Please retype exactly the lines from the one containing "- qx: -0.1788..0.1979" through the end of the records, leaving out the pictures.

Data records
● ● ● ●

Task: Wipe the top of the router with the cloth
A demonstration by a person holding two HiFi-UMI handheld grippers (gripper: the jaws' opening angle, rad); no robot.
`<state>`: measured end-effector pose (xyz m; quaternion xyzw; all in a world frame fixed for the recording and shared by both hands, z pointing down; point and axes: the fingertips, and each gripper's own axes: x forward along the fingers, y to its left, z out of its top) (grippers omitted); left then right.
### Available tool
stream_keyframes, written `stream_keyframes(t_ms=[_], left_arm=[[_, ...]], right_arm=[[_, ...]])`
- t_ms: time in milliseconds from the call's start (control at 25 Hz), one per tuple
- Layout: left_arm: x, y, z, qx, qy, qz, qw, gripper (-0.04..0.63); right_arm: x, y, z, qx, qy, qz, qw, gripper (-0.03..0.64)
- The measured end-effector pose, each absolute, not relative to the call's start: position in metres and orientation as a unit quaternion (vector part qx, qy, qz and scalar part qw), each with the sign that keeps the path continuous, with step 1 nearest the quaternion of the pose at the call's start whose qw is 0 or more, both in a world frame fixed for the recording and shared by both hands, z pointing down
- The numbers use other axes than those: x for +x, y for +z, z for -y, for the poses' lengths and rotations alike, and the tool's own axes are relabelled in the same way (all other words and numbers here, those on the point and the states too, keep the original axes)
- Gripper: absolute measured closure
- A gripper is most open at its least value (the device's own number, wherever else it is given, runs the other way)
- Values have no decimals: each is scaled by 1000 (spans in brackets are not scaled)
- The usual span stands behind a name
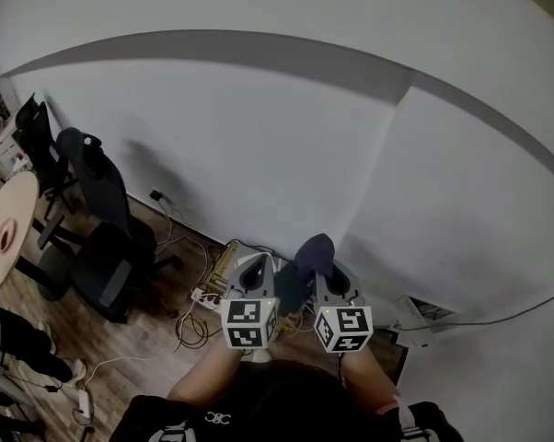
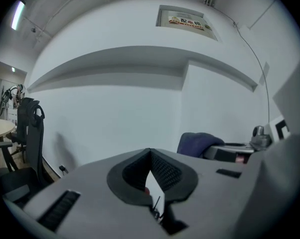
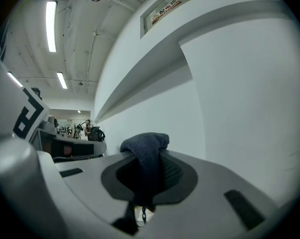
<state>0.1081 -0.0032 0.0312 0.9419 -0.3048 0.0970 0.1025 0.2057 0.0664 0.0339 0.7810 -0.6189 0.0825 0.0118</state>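
Jaws face the white wall (image 1: 286,145): the left gripper (image 2: 150,156) is closed on nothing, and the right gripper (image 3: 150,158) pinches the dark blue cloth (image 3: 145,141), which bunches above its tips. Soft, light and floppy, the cloth likely needs a firm mid-fold grip. No router shows clearly.

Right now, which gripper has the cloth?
The right gripper: the dark blue cloth is pinched between its jaws and bulges out past the tips. The left gripper has its jaws meeting at the tips with nothing between them.
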Motion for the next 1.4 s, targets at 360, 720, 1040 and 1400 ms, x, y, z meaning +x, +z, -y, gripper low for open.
stream_keyframes(t_ms=[360, 720, 1040, 1400], left_arm=[[129, 47, 24, 925, 108, 343, 125, 601], [129, 60, 21, 909, 120, 377, 129, 600], [109, 89, 24, 885, 139, 412, 166, 600], [82, 148, 36, 853, 169, 441, 224, 600]], right_arm=[[238, 44, -42, 757, 95, 646, 33, 594], [248, 56, -38, 728, 110, 675, 40, 594], [245, 84, -32, 705, 146, 691, 61, 594], [231, 140, -12, 669, 200, 711, 84, 594]])
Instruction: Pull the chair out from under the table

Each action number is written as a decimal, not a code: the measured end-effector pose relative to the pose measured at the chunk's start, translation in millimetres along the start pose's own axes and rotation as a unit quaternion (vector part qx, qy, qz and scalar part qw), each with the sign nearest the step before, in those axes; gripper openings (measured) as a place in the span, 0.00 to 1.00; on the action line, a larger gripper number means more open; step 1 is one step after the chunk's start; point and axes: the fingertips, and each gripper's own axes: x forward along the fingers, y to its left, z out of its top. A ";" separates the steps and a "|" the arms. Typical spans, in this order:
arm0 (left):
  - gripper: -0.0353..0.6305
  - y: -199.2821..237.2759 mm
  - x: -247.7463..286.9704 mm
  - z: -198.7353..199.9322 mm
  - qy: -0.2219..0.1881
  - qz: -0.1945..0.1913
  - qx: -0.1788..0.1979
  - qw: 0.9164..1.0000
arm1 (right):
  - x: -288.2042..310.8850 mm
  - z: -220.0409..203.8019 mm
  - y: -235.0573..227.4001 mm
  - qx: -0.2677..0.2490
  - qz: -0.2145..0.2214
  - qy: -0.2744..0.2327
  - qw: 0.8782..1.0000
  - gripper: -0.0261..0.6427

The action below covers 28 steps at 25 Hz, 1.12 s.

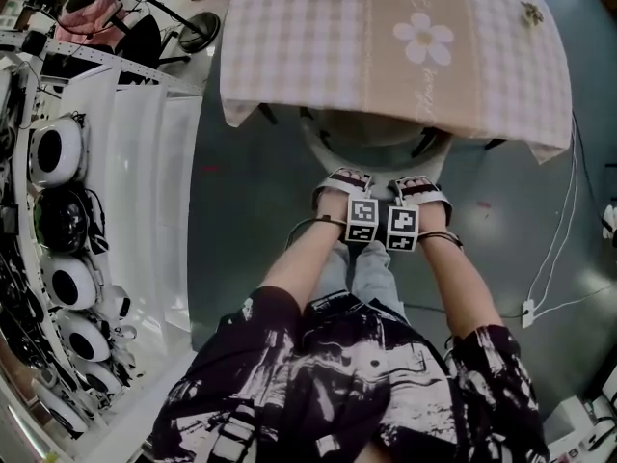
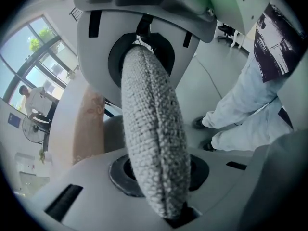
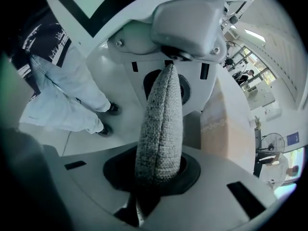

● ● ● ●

Exercise output:
  - qx: -0.1788..0.1979
  - qw: 0.9164..1.0000
arm1 (right):
  - x: -288.2042..310.8850 mm
  - z: -220.0409..203.8019 mm
  - y: -235.0573..227.4001 mm
  - qx: -0.2677..0.2490
  - qz: -0.2145..0.2214
  - qy: -0.2744..0.2327
  - qw: 0.8782..1.0000
  - gripper: -0.0261..0.6427

The action below covers 28 steps at 25 Hz, 1.12 s.

No additional output is required.